Gokalam is much wealthier than I expected. The houses here are huge, easily larger than where I lived in Atlanta. Many are larger than my parents' house. I feel a bit like I'm in Indian suburbia. There are a lot of doctors and professional types here -- many houses have nameplates. I think that also many are probably second residences or retirement residences. The town is quiet, accessible, and close to a decent-sized city. There is also a lot of construction of more swanky houses everywhere, although the technological level is much lower. Women often carry smally buckets on their heads and dump dirt or sand in piles on the street. Men use hand tools to unload a truckload of dry cement on the ground or dig small ditches for fiber optic wires.
Regardless of how much wealthier residents here are than the average Indian, certain aspects are unescapable. Touts everywhere. Many students have a preferred rickshaw driver, someone who is reliable and helpful and not so quick to take advantage financially. I'm still a little wary and am equal opportunity (and suspicion, sadly) about people. Being a foreigner here means that everyone will ask for money: young and old, male and female. Kids are especially persistent and will often follow for blocks. Some of the kids who have decent homes, however, are quite friendly and always say hello on the street. Adults are not so interested.

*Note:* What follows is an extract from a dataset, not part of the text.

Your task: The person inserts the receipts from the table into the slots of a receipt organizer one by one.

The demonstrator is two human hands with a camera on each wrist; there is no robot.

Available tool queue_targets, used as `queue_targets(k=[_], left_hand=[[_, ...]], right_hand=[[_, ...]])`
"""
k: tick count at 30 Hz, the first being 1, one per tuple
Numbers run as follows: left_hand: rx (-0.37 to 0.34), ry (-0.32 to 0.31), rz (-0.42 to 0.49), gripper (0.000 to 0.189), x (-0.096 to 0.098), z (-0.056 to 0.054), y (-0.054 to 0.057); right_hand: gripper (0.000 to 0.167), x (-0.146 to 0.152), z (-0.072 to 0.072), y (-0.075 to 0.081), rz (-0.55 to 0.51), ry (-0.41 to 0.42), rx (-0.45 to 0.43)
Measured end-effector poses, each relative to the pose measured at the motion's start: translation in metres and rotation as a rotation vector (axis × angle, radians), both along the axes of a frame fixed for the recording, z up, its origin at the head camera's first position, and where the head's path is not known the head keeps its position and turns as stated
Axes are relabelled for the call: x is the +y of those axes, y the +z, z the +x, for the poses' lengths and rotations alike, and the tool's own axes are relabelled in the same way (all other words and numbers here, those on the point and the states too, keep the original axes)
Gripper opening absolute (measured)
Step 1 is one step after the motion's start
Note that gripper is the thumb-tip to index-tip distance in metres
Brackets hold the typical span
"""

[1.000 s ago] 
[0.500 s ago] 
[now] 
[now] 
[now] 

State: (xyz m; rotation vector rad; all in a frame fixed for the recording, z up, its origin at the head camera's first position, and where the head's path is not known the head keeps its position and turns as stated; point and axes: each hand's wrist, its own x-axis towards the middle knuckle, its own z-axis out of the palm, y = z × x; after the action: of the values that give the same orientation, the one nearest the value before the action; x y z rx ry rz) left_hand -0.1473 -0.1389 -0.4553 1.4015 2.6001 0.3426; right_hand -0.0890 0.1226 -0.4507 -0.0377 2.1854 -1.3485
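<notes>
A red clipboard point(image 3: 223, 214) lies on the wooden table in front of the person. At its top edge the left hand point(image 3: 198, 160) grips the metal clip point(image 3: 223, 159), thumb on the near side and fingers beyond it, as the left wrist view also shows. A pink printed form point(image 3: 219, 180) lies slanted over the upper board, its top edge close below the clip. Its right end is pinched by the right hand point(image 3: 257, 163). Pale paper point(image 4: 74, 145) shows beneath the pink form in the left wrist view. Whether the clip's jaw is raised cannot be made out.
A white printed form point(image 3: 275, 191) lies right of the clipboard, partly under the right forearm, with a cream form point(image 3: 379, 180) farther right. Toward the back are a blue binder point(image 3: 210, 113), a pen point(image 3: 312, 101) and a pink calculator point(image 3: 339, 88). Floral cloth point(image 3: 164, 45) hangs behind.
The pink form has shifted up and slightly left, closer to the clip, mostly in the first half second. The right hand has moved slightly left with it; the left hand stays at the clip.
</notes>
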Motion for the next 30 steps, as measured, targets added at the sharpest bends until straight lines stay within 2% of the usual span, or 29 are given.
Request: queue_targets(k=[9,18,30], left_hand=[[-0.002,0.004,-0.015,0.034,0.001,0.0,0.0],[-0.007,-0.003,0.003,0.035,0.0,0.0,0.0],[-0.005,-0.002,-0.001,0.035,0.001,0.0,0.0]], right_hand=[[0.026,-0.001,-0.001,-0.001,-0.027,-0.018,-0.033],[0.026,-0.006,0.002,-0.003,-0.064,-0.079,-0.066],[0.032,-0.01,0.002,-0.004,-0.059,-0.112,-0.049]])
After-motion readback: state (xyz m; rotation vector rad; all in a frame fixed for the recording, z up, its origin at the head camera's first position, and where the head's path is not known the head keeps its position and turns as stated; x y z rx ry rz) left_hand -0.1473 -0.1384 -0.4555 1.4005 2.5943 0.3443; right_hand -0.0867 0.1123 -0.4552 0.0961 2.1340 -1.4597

Another inescapable feature is the litter all over the sides of the streets. My house is across from a large green area, not really a park, although it has some benches and an area where kids play. The local wildlife often come through and nibble on the trash. Not just birds, but larger creatures such as cows, pigs, goats, and sheep that I've seen so far. For this reason, all houses have a heavy, latched, iron gate and cement walls to keep out the animals. No one has a yard to speak of, and all the walls touch. Many people also hang signs saying "beware of dog" (in English). There are many dogs here, but so far I haven't seen many large ones. It seems more of a bluff. The owner of an Internet cafe that's attached to his home also has a sign, complete with a picture of his tiny, puppy-like pet. Stray cats and dogs are everywhere, all very skinny. At first I thought I only saw kittens, but I think all the cats are just very malnourished.
(Unrelated to the grazing animals, one morning I saw a man leading on a leash a muzzled black bear. It was shocking and sad as well.)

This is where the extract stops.